• _Work to complete_:
Reproduce, exactly and in full, only the lines below from the one containing "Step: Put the" through the one containing "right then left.".

• _The input_:
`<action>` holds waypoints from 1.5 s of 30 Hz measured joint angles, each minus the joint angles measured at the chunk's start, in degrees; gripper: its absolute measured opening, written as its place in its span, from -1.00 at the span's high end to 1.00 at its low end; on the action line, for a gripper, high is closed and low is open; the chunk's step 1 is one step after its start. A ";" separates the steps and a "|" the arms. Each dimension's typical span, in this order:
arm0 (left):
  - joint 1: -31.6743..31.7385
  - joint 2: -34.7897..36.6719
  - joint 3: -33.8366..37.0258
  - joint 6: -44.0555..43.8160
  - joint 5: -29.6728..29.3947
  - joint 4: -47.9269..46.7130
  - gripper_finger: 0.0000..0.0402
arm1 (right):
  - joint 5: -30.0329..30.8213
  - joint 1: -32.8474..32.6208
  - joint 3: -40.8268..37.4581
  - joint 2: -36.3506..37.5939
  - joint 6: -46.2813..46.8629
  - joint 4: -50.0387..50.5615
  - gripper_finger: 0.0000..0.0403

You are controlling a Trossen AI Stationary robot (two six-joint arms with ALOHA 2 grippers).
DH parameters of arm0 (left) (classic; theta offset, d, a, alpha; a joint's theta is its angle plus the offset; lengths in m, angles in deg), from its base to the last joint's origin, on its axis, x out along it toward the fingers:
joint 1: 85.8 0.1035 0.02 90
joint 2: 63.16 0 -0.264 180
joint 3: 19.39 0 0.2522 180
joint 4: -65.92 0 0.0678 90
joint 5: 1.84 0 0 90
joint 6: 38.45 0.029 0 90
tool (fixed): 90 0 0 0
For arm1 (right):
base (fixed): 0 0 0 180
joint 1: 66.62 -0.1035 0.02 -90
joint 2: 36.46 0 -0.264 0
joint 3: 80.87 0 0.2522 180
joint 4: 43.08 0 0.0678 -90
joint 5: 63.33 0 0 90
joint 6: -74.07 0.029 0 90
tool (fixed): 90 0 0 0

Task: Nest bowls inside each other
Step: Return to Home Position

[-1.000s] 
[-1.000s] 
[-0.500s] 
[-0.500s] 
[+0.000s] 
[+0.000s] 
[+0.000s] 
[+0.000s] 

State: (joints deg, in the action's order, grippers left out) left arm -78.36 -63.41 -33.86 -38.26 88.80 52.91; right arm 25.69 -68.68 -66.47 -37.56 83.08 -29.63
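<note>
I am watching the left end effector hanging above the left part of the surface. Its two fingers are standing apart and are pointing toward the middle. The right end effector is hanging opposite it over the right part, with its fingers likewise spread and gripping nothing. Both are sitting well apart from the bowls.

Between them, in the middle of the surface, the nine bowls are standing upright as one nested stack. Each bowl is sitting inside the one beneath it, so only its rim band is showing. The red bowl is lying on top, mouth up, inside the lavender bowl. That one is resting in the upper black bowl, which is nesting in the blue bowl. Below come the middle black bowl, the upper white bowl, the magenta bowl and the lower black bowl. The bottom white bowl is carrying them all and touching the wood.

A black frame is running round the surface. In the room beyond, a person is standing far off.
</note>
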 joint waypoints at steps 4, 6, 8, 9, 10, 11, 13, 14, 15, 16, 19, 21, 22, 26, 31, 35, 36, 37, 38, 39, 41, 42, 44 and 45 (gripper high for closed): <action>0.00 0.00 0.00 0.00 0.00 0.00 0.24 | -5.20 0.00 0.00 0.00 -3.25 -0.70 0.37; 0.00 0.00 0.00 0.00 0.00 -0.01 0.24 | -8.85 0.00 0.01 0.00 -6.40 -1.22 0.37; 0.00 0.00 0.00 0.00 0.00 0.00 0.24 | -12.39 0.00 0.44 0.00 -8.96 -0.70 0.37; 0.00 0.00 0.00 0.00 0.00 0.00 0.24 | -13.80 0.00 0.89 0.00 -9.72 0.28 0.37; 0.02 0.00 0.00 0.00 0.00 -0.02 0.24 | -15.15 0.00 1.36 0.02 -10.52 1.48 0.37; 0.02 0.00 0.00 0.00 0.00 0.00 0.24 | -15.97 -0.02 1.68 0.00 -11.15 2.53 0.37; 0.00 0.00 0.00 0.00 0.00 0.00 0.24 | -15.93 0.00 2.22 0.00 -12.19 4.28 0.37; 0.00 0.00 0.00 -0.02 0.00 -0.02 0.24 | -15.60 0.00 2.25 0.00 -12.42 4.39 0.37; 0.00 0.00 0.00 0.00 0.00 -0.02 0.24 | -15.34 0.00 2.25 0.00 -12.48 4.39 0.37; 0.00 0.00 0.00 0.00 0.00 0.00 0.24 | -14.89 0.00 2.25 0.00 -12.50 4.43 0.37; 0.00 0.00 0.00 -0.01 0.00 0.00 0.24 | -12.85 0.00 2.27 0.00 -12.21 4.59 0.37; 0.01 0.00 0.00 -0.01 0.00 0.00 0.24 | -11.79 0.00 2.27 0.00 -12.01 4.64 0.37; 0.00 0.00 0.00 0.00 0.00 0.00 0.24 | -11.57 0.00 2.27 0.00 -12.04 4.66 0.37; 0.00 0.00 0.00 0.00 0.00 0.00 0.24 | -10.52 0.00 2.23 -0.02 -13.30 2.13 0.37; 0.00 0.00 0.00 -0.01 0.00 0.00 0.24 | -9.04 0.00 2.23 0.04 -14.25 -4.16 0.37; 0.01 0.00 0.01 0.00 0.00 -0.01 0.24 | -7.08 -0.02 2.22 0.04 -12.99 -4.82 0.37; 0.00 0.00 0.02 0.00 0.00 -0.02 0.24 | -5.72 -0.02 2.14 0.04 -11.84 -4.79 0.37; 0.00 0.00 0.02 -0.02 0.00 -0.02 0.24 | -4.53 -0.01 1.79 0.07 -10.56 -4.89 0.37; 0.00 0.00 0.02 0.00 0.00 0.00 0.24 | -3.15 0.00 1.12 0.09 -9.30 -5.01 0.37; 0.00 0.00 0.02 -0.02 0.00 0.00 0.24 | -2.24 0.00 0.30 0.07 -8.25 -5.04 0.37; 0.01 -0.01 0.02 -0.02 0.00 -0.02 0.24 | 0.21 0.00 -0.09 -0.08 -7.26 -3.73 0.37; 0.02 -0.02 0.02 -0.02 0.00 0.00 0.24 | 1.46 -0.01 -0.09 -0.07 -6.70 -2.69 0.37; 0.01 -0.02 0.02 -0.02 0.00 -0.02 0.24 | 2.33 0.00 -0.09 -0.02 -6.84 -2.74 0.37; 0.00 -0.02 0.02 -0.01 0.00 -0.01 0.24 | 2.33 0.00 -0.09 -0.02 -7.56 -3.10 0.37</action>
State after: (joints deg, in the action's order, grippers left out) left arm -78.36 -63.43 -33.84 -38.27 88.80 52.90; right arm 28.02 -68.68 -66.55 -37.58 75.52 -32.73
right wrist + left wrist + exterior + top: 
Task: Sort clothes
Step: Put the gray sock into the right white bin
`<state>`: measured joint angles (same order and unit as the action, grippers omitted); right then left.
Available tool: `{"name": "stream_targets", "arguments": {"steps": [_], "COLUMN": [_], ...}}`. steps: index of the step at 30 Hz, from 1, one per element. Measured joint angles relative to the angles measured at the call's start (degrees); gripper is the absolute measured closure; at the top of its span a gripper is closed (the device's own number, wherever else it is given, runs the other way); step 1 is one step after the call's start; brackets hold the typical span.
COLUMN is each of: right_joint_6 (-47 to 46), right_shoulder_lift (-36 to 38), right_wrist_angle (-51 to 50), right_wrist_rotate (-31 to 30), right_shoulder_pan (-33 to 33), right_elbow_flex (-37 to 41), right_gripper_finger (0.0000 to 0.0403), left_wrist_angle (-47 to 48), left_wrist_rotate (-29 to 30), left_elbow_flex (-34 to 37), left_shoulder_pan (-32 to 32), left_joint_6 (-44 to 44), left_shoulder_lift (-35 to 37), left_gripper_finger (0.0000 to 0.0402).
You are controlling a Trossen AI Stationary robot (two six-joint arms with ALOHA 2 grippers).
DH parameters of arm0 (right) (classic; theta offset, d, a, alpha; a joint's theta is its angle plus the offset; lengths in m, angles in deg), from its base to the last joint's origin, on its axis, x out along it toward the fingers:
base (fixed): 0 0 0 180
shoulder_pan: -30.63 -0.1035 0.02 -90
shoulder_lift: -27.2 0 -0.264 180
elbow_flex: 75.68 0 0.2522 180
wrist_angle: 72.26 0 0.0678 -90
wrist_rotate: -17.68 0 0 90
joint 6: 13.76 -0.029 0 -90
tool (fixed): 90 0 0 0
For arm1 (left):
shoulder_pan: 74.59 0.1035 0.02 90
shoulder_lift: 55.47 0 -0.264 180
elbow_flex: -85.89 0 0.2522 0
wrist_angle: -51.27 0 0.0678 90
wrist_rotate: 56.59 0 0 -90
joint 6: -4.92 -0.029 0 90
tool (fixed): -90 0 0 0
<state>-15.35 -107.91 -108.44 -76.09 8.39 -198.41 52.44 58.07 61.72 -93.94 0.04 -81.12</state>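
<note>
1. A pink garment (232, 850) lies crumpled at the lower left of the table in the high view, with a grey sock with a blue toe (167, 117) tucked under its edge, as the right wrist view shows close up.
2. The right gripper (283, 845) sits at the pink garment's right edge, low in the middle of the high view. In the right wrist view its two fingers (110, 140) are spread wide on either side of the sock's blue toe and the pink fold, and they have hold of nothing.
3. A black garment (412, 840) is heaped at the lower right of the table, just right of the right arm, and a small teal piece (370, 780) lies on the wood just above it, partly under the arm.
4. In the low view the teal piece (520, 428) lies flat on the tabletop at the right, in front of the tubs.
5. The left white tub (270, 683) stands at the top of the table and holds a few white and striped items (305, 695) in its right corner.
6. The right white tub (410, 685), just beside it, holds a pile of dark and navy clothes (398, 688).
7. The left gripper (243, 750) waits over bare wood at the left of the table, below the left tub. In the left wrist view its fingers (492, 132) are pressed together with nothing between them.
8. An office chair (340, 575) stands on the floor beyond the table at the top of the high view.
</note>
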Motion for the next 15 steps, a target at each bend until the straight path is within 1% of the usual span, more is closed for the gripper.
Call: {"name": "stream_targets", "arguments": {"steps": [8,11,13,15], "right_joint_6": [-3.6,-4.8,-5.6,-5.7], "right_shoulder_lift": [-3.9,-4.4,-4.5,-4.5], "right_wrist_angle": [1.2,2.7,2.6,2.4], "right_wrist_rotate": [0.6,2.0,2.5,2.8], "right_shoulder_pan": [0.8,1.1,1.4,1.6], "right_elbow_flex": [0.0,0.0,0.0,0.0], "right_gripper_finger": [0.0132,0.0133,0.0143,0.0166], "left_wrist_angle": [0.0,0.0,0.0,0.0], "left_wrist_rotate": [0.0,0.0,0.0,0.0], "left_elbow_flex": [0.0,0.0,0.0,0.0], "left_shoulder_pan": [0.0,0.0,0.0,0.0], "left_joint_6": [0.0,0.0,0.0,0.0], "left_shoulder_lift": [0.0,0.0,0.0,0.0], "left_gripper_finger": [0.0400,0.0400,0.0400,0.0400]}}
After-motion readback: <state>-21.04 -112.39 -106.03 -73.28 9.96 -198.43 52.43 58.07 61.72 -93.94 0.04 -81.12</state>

• _Output of the task_:
Step: Put the gray sock into the right white bin
`<state>`: measured joint angles (same order and unit as the action, grippers omitted); right then left.

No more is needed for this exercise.